→ WHAT THE TASK REQUIRES:
Look for the word "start" in the entries and copy each line where it appears.

→ MATERIAL FOR THE TASK:
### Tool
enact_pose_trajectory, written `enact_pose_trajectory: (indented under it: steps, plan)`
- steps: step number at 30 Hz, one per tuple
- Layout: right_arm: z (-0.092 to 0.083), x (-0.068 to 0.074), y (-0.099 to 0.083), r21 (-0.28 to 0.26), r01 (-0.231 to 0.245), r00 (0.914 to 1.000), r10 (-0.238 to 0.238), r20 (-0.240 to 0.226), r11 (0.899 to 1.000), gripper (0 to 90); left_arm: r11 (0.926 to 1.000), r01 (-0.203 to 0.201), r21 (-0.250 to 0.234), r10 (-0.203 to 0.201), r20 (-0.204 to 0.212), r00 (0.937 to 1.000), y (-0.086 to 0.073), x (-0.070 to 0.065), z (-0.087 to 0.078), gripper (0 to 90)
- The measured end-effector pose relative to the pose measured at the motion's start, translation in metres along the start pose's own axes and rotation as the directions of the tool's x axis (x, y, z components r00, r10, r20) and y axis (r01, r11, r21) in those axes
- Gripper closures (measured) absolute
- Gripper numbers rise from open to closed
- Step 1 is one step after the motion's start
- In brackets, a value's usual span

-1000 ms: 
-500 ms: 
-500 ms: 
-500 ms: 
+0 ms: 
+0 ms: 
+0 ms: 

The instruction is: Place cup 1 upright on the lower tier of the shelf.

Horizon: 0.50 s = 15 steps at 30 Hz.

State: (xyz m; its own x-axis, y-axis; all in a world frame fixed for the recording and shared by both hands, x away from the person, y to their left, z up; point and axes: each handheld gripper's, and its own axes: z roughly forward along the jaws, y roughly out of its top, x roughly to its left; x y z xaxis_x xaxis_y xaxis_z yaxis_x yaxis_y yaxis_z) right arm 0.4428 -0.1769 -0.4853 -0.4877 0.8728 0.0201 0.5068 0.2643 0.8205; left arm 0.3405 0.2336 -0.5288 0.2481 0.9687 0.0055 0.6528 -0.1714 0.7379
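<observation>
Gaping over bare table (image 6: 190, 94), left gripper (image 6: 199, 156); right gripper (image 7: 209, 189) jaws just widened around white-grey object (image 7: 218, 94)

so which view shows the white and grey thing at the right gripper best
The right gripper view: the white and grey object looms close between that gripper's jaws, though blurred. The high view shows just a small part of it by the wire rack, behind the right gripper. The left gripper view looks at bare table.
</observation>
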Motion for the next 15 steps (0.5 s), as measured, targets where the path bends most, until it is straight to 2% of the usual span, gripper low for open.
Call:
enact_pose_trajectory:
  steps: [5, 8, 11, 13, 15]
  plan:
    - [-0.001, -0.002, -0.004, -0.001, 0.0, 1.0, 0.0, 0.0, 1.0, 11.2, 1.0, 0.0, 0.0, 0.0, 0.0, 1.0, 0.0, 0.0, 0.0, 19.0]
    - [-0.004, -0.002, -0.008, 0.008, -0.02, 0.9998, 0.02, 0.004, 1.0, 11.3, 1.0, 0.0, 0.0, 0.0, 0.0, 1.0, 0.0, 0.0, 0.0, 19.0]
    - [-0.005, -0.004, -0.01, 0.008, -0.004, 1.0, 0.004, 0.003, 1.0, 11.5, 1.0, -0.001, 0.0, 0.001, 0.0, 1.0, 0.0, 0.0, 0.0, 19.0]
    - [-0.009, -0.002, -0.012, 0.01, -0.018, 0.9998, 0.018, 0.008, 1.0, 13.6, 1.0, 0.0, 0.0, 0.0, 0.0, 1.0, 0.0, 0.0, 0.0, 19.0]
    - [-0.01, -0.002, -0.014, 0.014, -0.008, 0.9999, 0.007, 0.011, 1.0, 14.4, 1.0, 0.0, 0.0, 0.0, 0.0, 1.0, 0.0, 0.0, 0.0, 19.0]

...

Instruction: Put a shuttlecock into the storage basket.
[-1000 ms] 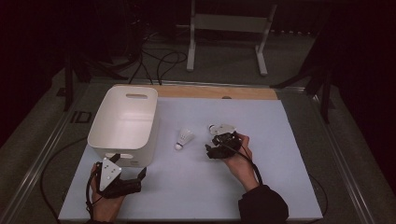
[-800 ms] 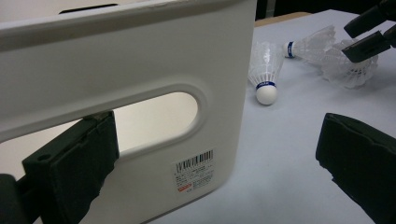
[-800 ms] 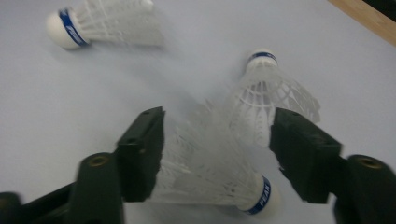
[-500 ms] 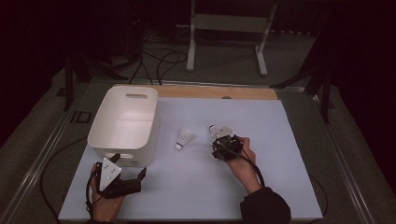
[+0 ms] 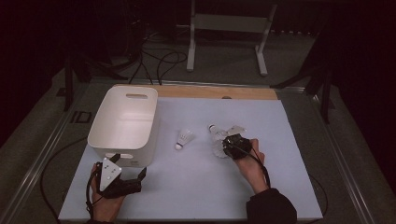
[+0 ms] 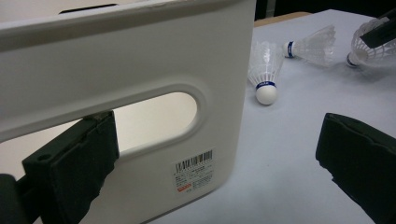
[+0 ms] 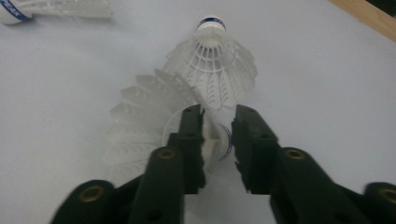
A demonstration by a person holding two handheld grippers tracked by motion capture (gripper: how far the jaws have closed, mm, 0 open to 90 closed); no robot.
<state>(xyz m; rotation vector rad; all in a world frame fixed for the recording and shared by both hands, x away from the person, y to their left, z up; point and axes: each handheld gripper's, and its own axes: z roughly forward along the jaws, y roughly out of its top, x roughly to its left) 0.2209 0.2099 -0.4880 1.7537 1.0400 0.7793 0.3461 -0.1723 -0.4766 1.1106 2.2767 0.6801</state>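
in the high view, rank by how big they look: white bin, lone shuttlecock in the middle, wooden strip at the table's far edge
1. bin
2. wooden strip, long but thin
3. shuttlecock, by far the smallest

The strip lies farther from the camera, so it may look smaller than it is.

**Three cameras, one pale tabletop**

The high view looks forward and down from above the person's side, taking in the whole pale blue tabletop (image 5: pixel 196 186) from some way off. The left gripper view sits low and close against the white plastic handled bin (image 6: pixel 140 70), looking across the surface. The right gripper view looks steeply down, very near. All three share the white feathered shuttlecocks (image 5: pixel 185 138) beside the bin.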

→ PROBLEM SOLUTION:
- The measured end-effector pose relative to the pose measured at the motion's start, translation in metres along the start pose's own axes and rotation as the directions of the tool's x axis (x, y, z components r00, r10, r20) and y axis (r01, r11, r21) in those axes
- Step 1 is one step after the motion's start

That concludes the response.